The RAD, as the American Describing archives: a Content Standard (DACS) as we see later, include a statement of principle for the description at the beginning of the rules. In this case the P.04 reads “Creators of archival material must be described. A description of the functions and activities of the creator(s) […] is important to understanding the context in which they were created”. The standards contain rules for presenting access point in chapter 21: provenance access point (at different levels of descriptions), author access point and other non-subjects access points (see: Bureau of Canadian Archivists (ed.), Rules for Archival Description (RAD), Ottawa, 1990, revised version, July 2008).
Between 1990 and 1996 the ICA/DDS produced three documents that need to be combined in order to be understood:
- the Statement of Principles regarding Archival Description (1993),
- the ISAD(G) (General International Standard Archival Description) (1994)
- the ISAAR (CPF) (International Standard Archival Authority Record for Corporate Bodies, Persons and Families) (1995).
The most innovative aspect included the adoption of concepts borrowed from the library environment such as access points and authority control, although initially these were not widely accepted (see Stibbe (1998) for more information about works, decisions and results of this group).
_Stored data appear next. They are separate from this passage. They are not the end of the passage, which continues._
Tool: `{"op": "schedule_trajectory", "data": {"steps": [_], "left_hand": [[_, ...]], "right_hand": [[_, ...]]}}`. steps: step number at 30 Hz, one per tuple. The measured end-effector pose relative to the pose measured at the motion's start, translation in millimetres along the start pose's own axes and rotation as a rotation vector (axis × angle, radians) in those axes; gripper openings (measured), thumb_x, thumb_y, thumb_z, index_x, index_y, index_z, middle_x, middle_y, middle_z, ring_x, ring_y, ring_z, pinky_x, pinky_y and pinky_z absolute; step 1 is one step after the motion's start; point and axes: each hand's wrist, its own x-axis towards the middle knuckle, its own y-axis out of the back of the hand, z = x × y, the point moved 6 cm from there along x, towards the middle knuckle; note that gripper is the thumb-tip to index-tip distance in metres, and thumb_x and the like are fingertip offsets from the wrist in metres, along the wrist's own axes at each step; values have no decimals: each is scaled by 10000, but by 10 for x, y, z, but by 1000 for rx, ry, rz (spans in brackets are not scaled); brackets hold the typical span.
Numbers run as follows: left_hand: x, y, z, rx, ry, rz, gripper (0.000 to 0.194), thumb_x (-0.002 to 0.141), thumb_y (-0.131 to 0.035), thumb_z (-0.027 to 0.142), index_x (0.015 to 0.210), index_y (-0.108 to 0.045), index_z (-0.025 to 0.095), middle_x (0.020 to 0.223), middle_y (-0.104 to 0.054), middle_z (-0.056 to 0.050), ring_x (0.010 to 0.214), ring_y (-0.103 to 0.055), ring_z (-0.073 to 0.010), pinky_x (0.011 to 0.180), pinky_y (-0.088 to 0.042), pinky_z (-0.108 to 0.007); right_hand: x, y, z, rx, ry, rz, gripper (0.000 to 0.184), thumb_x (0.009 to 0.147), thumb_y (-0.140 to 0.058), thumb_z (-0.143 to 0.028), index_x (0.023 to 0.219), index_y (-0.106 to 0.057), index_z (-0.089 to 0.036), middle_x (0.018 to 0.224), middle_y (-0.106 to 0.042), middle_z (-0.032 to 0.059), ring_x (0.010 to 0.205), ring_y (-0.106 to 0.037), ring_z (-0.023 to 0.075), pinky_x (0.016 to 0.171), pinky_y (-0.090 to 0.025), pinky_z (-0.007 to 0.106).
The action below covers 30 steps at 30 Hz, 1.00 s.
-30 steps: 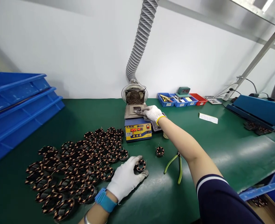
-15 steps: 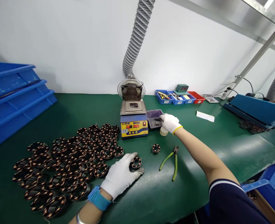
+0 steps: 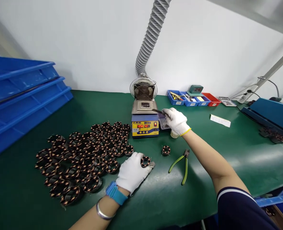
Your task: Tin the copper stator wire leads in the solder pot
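Nearest the machine, the right hand grips a dark tool, seemingly mid tool-work; the left hand holds a coil in front. Next calls for steadiness.

The white-gloved left hand sits at lower centre, back upward, curled into a grip; the left forearm slants up from the bottom edge; the white-gloved right hand, right of centre, pinches; the right forearm extends up-left from lower right.
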Motion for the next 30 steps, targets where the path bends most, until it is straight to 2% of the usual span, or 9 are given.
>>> {"op": "schedule_trajectory", "data": {"steps": [3, 5, 7, 10, 14, 17, 20, 25, 30], "left_hand": [[-2, 6, -45, -52, -11, 17, 404, 778, -555, 596, 933, -612, 227, 977, -656, -58, 886, -652, -256, 724, -473, -331], [-12, 41, -81, -155, -18, 57, 402, 771, -579, 588, 932, -611, 221, 988, -660, -55, 918, -647, -244, 768, -481, -325], [-30, 93, -114, -291, -22, 126, 417, 759, -603, 581, 940, -602, 206, 995, -661, -60, 938, -645, -232, 818, -488, -323], [-72, 159, -136, -483, -32, 230, 443, 740, -646, 546, 992, -576, 188, 996, -660, -64, 939, -649, -218, 853, -502, -320], [-132, 158, -86, -593, -78, 223, 449, 739, -661, 432, 1101, -543, 194, 1075, -658, -64, 995, -642, -215, 890, -512, -320], [-158, 135, -51, -606, -143, 219, 425, 745, -633, 352, 1135, -548, 207, 1123, -653, -54, 1042, -631, -210, 939, -505, -323], [-146, 113, -72, -596, -192, 289, 481, 725, -629, 333, 1181, -556, 199, 1205, -631, -68, 1107, -608, -232, 1007, -476, -357], [-63, 63, -200, -659, -85, 260, 606, 746, -602, 353, 1318, -490, 187, 1222, -643, -89, 1060, -636, -249, 950, -507, -376], [-27, 143, -185, -692, -32, 42, 237, 764, -581, 358, 875, -633, 155, 781, -689, -56, 737, -644, -209, 676, -523, -318]], "right_hand": [[140, -68, -438, -39, 272, -28, 421, 911, -371, -237, 1305, -519, -237, 1170, -582, 99, 1054, -533, 275, 891, -416, 374], [161, -85, -622, -29, 339, -37, 403, 894, -401, -203, 1264, -558, -183, 1150, -594, 120, 1086, -515, 293, 966, -373, 411], [66, -7, -694, 101, 289, 11, 402, 909, -416, -242, 1282, -544, -162, 1210, -578, 123, 1123, -510, 280, 1007, -358, 402], [-338, 125, -664, 452, 63, 1, 429, 924, -440, -375, 1320, -510, -227, 1283, -569, 66, 1142, -541, 224, 971, -425, 334], [-1062, -54, -803, 780, -135, -447, 501, 786, -637, -472, 1267, -565, -352, 1114, -680, -12, 987, -645, 218, 829, -526, 321], [-1314, -196, -987, 963, -120, -553, 449, 804, -629, -390, 1248, -591, -336, 1054, -700, -16, 931, -664, 195, 783, -546, 299], [-1301, -273, -1071, 1110, -94, -455, 432, 826, -600, -327, 1254, -590, -267, 1009, -707, 5, 864, -669, 171, 763, -549, 295], [-1233, -135, -1031, 904, -23, -66, 531, 751, -678, -354, 1259, -579, -231, 1152, -662, 54, 1032, -622, 235, 911, -501, 380], [-1239, -74, -1003, 881, 5, -23, 552, 759, -665, -367, 1285, -561, -238, 1174, -656, 48, 1068, -612, 221, 943, -486, 354]]}}
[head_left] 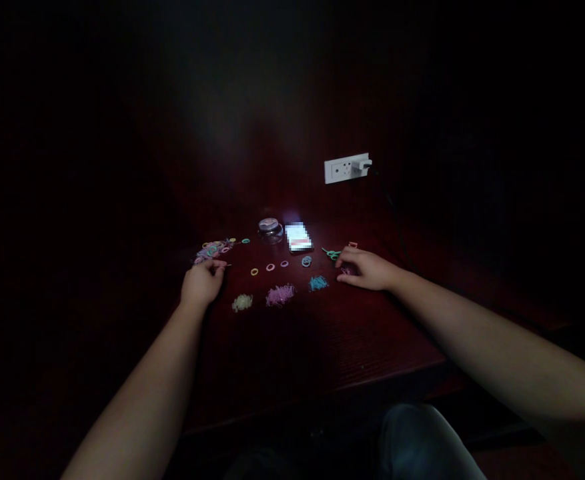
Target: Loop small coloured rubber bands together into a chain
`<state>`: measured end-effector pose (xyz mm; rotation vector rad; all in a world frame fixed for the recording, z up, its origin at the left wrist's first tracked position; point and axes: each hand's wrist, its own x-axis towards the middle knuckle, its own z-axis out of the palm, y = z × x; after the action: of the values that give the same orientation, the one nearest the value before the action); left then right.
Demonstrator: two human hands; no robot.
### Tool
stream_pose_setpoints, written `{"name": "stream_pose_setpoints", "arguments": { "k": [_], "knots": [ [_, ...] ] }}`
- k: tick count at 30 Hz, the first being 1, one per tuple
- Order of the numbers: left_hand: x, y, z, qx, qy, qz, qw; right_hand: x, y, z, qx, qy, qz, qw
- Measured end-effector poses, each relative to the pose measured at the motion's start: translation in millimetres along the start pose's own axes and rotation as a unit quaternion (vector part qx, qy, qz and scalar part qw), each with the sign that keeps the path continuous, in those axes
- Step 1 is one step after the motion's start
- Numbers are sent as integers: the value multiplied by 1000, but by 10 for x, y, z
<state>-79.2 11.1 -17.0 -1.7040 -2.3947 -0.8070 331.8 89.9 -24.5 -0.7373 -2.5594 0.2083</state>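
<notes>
My left hand [202, 283] is at the left, thumb and forefinger pinched together beside a mixed pile of coloured bands [215, 251]. A thin pinkish thing shows at its fingertips, too small to name. My right hand [365, 269] rests on the table at the right, thumb and fingers apart around a small dark pink pile [347, 270]. Close to its fingertips are green pieces [331, 254] and an orange one. Between the hands lie heaps of small pale yellow bands [243, 303], purple bands [280, 295] and blue bands [318, 283]. Behind them are a yellow ring [254, 272], a pink ring [271, 267], a purple ring [285, 264] and blue rings [307, 262].
A round lidded jar [271, 229] and a lit phone [299, 237] are at the back of the dark red table [322, 353]. On the wall, a socket [342, 169] holds a white plug with a dark cable. The surroundings are very dark.
</notes>
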Motion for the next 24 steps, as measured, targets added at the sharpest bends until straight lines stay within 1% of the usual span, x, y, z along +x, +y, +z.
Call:
{"name": "stream_pose_setpoints", "arguments": {
  "k": [4,9,16,21,24],
  "knots": [
    [3,0,0,0,3,1,1000,11,-11,10,-30,23,15,999],
    [-6,12,-13,1,-1,-4,1000,12,10,48,-47,7,52,998],
    [-15,34,-22,-6,2,4,1000,19,78,61,-34,-2,29,999],
    [-14,35,-29,-11,2,4,1000,24,60,60,-25,3,31,999],
    [-5,22,-14,-22,12,8,1000,29,42,60,-24,4,30,999]
  ]
}}
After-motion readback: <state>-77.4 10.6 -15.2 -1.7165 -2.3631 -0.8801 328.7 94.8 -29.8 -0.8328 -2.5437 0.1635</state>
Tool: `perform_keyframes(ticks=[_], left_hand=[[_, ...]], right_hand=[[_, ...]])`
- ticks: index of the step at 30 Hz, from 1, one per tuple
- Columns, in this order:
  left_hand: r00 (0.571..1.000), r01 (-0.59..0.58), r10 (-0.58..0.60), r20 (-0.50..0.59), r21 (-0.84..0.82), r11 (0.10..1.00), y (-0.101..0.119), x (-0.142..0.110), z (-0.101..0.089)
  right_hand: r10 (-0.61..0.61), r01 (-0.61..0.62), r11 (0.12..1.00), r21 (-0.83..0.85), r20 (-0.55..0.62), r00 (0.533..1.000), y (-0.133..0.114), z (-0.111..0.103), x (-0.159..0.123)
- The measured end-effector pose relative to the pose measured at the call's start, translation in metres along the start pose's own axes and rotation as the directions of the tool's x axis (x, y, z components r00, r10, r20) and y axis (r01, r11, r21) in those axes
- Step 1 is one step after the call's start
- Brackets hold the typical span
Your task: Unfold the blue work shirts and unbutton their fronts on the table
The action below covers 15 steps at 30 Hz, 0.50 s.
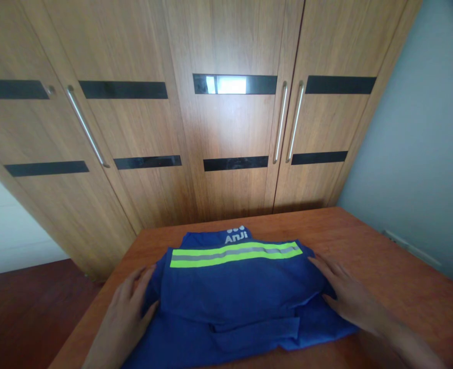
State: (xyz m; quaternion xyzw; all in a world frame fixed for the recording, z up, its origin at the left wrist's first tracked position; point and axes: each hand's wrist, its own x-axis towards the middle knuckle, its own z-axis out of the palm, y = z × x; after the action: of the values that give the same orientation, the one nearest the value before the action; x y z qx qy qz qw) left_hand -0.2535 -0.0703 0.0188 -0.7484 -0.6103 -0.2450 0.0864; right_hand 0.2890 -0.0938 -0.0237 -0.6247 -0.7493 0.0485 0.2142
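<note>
A dark blue work jacket (241, 287) lies partly folded on the wooden table, crossed by a lime-yellow and grey reflective strip (236, 253). White lettering "Anji" shows on the blue cloth beyond the strip. Against the garment's left edge rests my left hand (128, 302), its thumb and fingers spread apart. My right hand (343, 287) touches the right edge in much the same way, fingers stretched and parted from the thumb. Neither hand pinches the cloth. Nearer to me, a loose band of fabric (257, 330) crosses the jacket.
The reddish-brown table (388, 277) reaches back to a tall wooden wardrobe (230, 123) with black inlays and metal handles (280, 123). A pale blue wall (422, 154) with a socket strip (411, 248) borders the right. Dark red floor (30, 307) shows at left.
</note>
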Motion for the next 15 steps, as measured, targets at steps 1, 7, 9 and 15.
perform_keyframes(ticks=[1,7,9,15], left_hand=[[0.997,-0.082,0.082,0.008,0.033,0.996,0.007,0.002,-0.002],[0.942,-0.331,0.331,0.061,-0.006,0.944,0.027,0.022,-0.012],[0.949,-0.307,0.312,0.038,-0.106,0.946,0.024,0.035,-0.015],[1.0,-0.008,0.017,0.025,-0.348,0.937,0.017,0.108,-0.017]], right_hand=[[-0.058,0.058,0.997,-0.047,0.007,0.998,-0.009,-0.001,-0.001],[-0.312,0.312,0.948,-0.058,0.007,0.95,-0.054,-0.009,0.01],[-0.293,0.293,0.956,-0.023,-0.071,0.953,-0.054,-0.014,0.021],[-0.156,0.166,0.986,0.024,-0.232,0.96,-0.041,-0.043,0.1]])
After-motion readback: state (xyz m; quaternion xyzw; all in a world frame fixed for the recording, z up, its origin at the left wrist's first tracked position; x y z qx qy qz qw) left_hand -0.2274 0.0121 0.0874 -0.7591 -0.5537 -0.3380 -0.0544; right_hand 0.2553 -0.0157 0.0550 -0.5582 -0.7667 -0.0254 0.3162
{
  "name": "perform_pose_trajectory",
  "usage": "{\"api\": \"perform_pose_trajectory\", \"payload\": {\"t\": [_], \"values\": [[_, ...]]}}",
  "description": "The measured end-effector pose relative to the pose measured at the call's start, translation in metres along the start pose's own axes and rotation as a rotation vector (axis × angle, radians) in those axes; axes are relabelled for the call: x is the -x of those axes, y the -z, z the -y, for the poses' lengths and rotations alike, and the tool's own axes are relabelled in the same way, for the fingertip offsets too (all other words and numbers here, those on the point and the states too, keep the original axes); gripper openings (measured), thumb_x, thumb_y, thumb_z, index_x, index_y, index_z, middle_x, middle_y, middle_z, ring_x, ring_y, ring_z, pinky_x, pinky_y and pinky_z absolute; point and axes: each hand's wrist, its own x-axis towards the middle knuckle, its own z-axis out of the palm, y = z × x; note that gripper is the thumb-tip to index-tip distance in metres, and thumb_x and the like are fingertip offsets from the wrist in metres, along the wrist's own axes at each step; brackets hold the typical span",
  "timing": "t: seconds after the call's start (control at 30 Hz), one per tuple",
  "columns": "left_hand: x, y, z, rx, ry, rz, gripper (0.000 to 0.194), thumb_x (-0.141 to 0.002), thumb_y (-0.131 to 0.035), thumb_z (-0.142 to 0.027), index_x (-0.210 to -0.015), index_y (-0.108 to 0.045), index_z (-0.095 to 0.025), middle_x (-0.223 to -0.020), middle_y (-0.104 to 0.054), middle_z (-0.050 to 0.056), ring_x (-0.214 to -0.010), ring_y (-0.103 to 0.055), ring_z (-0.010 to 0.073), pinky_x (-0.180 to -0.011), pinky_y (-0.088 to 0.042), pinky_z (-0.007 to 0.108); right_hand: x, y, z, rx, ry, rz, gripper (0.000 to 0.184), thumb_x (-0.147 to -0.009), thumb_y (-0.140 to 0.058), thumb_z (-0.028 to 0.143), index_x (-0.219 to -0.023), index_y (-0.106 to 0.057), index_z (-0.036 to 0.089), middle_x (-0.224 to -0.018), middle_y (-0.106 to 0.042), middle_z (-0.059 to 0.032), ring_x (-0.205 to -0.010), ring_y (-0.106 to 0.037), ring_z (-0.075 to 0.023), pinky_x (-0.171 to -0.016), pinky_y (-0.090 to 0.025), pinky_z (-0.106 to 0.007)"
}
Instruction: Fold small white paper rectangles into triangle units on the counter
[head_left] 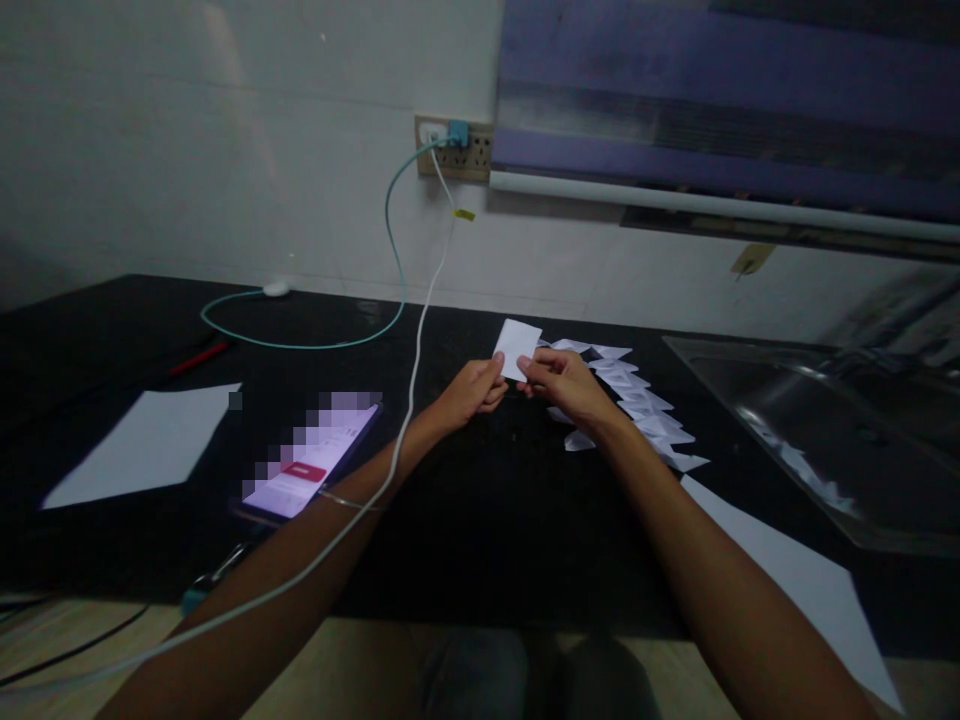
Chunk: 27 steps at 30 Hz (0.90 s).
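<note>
A small folded piece of white paper [517, 345] is held up between my two hands over the black counter. My left hand [477, 388] pinches its lower left edge, thumb on top and fingers curled under. On the lower right edge, my right hand [564, 382] grips it between thumb and fingers. Rows of folded white paper pieces [637, 400] lie just right of and partly behind my right hand. A flat white sheet [780, 570] sits partly under my right forearm.
Left on the counter [450, 540] are a white sheet [150, 445] and a lit phone [315, 460]. A white cable [412, 385] runs from the wall socket [472, 158] across my left arm. A teal cable [300, 346] loops behind. A metal sink [862, 430] is at right.
</note>
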Motion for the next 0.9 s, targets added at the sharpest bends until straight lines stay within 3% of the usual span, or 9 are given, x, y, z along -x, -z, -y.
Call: {"api": "perform_pose_trajectory", "payload": {"t": [0.13, 0.23, 0.33, 0.5, 0.63, 0.9], "values": [[-0.0012, 0.0034, 0.0020, 0.014, 0.014, -0.081, 0.070, -0.079, -0.053, -0.089, -0.065, -0.048, -0.020, -0.048, -0.033, -0.009, -0.038, -0.028, 0.0054, -0.039, -0.023, 0.022, 0.0023, 0.0035, 0.0005, 0.075, 0.025, 0.062, 0.038, -0.084, -0.074, 0.056, -0.071, -0.067, 0.021, -0.066, -0.066, -0.0016, -0.062, -0.056, -0.0128, -0.060, -0.040, -0.029], [-0.0021, 0.0039, 0.0038, -0.098, -0.037, -0.163, 0.073, -0.080, -0.049, -0.090, -0.064, -0.051, -0.019, -0.048, -0.040, -0.006, -0.041, -0.036, 0.0071, -0.041, -0.025, 0.022, 0.0022, 0.0052, -0.0016, 0.124, 0.034, 0.095, 0.042, -0.085, -0.073, 0.058, -0.069, -0.066, 0.020, -0.066, -0.066, -0.0017, -0.061, -0.056, -0.0126, -0.060, -0.039, -0.028], [-0.0017, 0.0034, 0.0050, -0.168, -0.063, -0.176, 0.073, -0.085, -0.046, -0.087, -0.062, -0.052, -0.018, -0.048, -0.044, -0.003, -0.043, -0.039, 0.0082, -0.042, -0.027, 0.023, 0.0011, 0.0064, -0.0045, 0.134, 0.039, 0.104, 0.042, -0.085, -0.072, 0.059, -0.069, -0.066, 0.020, -0.067, -0.066, -0.0019, -0.061, -0.056, -0.0126, -0.060, -0.039, -0.028], [-0.0017, 0.0072, 0.0044, -0.112, -0.069, -0.235, 0.062, -0.087, -0.054, -0.078, -0.073, -0.057, -0.018, -0.057, -0.049, -0.003, -0.048, -0.043, 0.0092, -0.044, -0.033, 0.022, 0.0017, 0.0070, -0.0056, 0.128, 0.024, 0.151, 0.037, -0.086, -0.072, 0.055, -0.071, -0.067, 0.022, -0.067, -0.066, -0.0013, -0.061, -0.056, -0.0134, -0.060, -0.040, -0.029], [-0.0037, 0.0101, 0.0035, -0.144, -0.162, -0.288, 0.057, -0.091, -0.056, -0.071, -0.074, -0.059, -0.017, -0.062, -0.054, -0.001, -0.053, -0.046, 0.0098, -0.047, -0.035, 0.022, 0.0035, 0.0049, -0.0040, 0.144, 0.010, 0.202, 0.035, -0.088, -0.072, 0.052, -0.071, -0.067, 0.022, -0.066, -0.065, -0.0010, -0.061, -0.057, -0.0135, -0.058, -0.037, -0.028], [-0.0045, 0.0087, 0.0067, -0.139, -0.139, -0.365, 0.059, -0.094, -0.050, -0.071, -0.069, -0.056, -0.018, -0.058, -0.052, -0.001, -0.050, -0.046, 0.0111, -0.045, -0.034, 0.024, 0.0062, 0.0036, 0.0021, 0.140, 0.029, 0.237, 0.034, -0.088, -0.071, 0.051, -0.072, -0.068, 0.022, -0.067, -0.066, -0.0011, -0.062, -0.058, -0.0141, -0.062, -0.040, -0.029]]}}
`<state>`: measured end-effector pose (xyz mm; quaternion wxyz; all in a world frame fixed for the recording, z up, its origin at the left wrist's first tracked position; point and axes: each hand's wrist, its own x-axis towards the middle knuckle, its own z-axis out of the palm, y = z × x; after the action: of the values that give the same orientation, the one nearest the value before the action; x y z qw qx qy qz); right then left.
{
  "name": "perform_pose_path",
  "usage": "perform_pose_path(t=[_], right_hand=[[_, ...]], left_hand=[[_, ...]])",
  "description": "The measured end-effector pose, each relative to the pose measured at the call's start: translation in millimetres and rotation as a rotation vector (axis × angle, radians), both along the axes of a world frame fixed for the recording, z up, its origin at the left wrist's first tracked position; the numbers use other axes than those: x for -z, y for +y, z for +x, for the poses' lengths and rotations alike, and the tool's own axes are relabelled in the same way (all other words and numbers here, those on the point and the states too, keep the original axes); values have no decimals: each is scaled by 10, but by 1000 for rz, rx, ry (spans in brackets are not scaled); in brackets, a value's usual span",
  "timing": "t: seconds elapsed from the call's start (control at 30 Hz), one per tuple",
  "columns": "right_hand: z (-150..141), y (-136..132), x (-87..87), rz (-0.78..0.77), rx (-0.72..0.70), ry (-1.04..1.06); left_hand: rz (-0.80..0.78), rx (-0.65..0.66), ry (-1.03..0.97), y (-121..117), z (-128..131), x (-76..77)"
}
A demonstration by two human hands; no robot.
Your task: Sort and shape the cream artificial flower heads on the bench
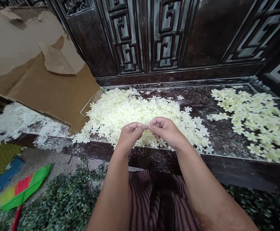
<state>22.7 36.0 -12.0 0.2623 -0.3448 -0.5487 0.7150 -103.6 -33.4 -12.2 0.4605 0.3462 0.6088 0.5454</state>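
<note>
My left hand [132,133] and my right hand [162,130] meet at the fingertips above the front of a heap of pale yellow-white artificial flowers [127,107]. Thumb and forefinger are pinched together on each hand. Whatever lies between the fingertips is too small and too hidden to name. The heap spreads over a dark wooden bench seat [197,102], reaching its front edge below my hands. To the right, a second, looser spread of the same five-petalled flowers [255,122] covers the seat.
A torn cardboard sheet [50,86] leans at the left, a bent wire [87,106] by its corner. White shredded pieces [19,122] lie beyond it. Carved wooden panels [144,35] rise behind. On the floor are green leafy foliage [65,195] and a colourful broom [25,187].
</note>
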Motion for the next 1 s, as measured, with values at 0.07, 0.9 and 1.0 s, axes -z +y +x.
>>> perform_pose_path(t=[0.07, 0.9, 1.0], right_hand=[[-5, 9, 5, -9, 1, -5], [-171, -32, 199, 123, 277, -55], [-155, -51, 181, 215, 336, -122]], left_hand=[[-4, -14, -19, 11, 5, -4], [8, -95, -258, 0, 112, -6], [17, -114, -244, -12, 113, -1]])
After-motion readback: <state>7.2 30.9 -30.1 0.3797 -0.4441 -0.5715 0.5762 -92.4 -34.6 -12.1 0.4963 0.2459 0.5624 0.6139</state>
Between 1996 and 2004, a process of revision of ISAAR (CPF) was undertaken in order to give consistency to the standard (see: Dagmar Parer and Michael Fox, The Internal Standard Archival Authority Record for Corporate Bodies, Persons and Families (ICA) and the essential Data Elements for Internationally Shared Resource Authority Record (IFLA): A comparison and Report, 1998). There has been a major change in the second and final version of ISAAR (CPF) regarding the introduction of concepts taken from entity-relationship (note: The entity-relationship model is based on the most widespread tools for creating representation models by computer scientific); that is, accepting the principle that there is no “one-to-one relationship” anymore between creators when associated with a single fond only but more of a “many-to-many relationships” between the creator and its fonds (see: Stefano Vitali, The second edition of ISAAR (CPF) and authority control in system for archival descriptive system, 2004, http://www.sba.unifi.it/ac/relazioni/vitali_eng.pdf).
ISAAR (CPF) is mainly a tool for the authority control of the names of the creator of archives, and therefore a tool to standardise as an “authorized [sic] form of the name”. It simply refers to the national rules of the subjects (already existence in libraries) or to create them ex-novo. As a tool to optimise access and search, ISAAR (CPF) has similarities and concurrences with the authority control of authors in library catalogues, but looking more broadly than the single author of a work, or demonstration purpose and the requirements and information required to document the context of creation. The area of identity caters for the archival authorities’ needs of dates of existence, institutional history, functions and activities, mandates and legal sources, internal structure or historical context.
The “Relationship area” is without doubt, the most powerful tool of the standard, and includes the influence of the fledgling EAC-CPF standard. It implies the possibility of relationships between creators, as well as widens the scope of relations with other sources (museums, libraries, and other resources), as well as forms of the name standard with other rules. The field of rules, standards and sources become essential for the exchange of information.